** Opening Data supplied block **

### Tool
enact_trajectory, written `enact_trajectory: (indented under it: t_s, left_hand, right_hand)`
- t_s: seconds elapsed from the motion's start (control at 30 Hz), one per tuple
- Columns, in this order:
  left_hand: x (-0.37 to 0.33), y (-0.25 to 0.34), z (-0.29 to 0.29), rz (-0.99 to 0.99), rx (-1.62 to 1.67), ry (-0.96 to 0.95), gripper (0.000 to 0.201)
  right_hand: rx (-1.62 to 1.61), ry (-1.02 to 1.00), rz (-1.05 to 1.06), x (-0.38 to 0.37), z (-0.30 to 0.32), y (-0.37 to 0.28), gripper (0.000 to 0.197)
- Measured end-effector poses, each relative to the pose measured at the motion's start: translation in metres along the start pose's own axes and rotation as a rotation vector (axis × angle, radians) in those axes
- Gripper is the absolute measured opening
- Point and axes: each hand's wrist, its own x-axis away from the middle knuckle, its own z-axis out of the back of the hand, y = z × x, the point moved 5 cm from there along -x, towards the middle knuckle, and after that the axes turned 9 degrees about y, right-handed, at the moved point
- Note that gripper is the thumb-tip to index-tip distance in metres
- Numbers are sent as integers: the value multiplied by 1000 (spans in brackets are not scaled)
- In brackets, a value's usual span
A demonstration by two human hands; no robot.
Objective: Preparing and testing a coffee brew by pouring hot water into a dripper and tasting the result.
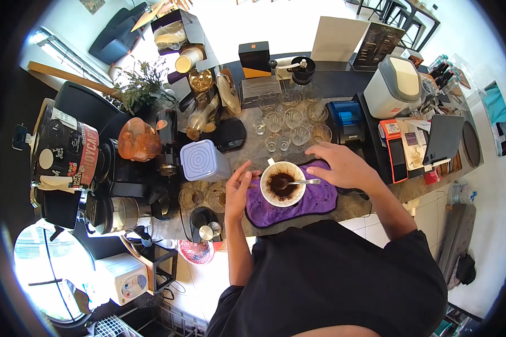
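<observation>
A white cup stands on a purple cloth in front of me. Dark coffee residue lines its inside, and a metal spoon leans in it with the handle over the right rim. My left hand is upright at the cloth's left edge, close to the cup, fingers apart and nothing in them. To the right of the cup, my right hand hovers palm down over the cloth's upper right part, its fingers stretched out and holding nothing.
Several clear glasses stand beyond the cup. Left of them are a lidded container and a black scale. A blue-and-black printer and an orange card terminal are at the right. More glasses stand near my left hand.
</observation>
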Motion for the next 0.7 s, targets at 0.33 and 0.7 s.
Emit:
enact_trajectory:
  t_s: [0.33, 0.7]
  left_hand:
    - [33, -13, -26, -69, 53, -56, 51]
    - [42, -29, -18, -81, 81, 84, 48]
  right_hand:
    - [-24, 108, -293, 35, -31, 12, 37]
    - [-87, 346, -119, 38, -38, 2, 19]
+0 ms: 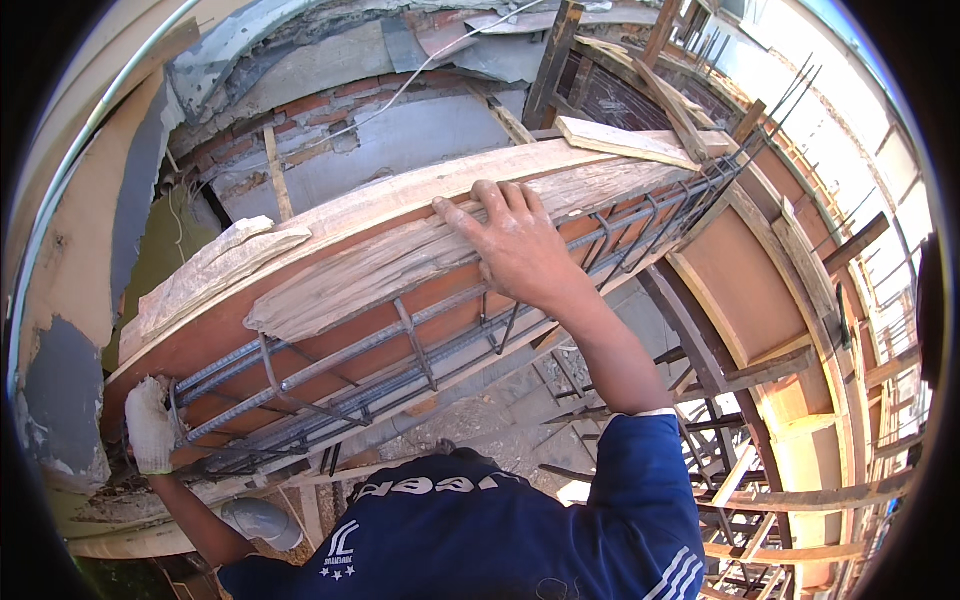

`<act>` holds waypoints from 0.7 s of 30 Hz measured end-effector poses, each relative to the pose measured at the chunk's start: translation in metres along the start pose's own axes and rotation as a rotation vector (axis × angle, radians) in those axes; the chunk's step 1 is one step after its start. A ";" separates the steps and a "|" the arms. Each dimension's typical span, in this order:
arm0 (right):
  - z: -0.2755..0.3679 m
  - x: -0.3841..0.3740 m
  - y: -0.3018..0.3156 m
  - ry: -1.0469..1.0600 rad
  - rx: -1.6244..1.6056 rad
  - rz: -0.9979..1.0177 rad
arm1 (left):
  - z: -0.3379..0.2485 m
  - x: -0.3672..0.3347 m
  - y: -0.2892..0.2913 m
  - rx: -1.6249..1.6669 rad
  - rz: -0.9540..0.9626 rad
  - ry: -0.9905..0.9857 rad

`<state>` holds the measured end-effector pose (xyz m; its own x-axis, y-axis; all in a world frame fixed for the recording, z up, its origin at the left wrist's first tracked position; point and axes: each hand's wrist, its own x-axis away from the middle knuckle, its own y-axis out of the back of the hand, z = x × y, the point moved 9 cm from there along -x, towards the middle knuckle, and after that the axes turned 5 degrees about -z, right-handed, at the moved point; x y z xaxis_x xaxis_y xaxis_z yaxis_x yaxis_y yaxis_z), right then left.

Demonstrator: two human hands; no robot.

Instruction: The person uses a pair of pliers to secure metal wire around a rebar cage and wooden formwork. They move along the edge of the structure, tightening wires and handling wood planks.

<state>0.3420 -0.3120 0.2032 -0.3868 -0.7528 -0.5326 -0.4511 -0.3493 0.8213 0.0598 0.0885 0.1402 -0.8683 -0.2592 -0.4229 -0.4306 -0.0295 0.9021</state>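
My right hand (518, 240), bare and dusty, lies over a rough, weathered wooden plank (370, 270), its fingers bent across the upper edge. This plank leans along the inside of a reddish-brown formwork panel (225, 335), above a long rebar cage (400, 340) of ribbed bars and stirrups. At the cage's left end is my left hand (150, 425), in a whitish work glove, close beside the last stirrup. Its fingers look curled, but whatever they hold is hidden. Both arms stretch away from my dark blue shirt (450, 530).
A splintered board piece (205, 275) lies on the panel's left top edge; a pale loose board (625, 142) rests at its right end. Curved formwork (745, 280) and timber props stand to the right. Behind is a broken brick wall (340, 110). A grey pipe (262, 522) sits lower left.
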 end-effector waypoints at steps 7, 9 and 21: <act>0.011 -0.009 0.026 0.124 0.035 -0.045 | 0.011 0.002 0.002 -0.060 0.093 0.086; 0.005 -0.006 0.064 0.109 -0.001 -0.170 | 0.004 0.004 0.008 -0.078 0.014 0.016; 0.023 0.010 0.041 0.109 -0.091 0.023 | -0.009 0.000 0.014 -0.065 -0.025 -0.021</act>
<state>0.3014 -0.3205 0.2269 -0.3044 -0.8154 -0.4924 -0.3664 -0.3769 0.8507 0.0558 0.0798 0.1537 -0.8628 -0.2372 -0.4464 -0.4357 -0.0989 0.8946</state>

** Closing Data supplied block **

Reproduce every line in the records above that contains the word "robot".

A demonstration by two human hands; no robot.
Demonstrator: two human hands; no robot.

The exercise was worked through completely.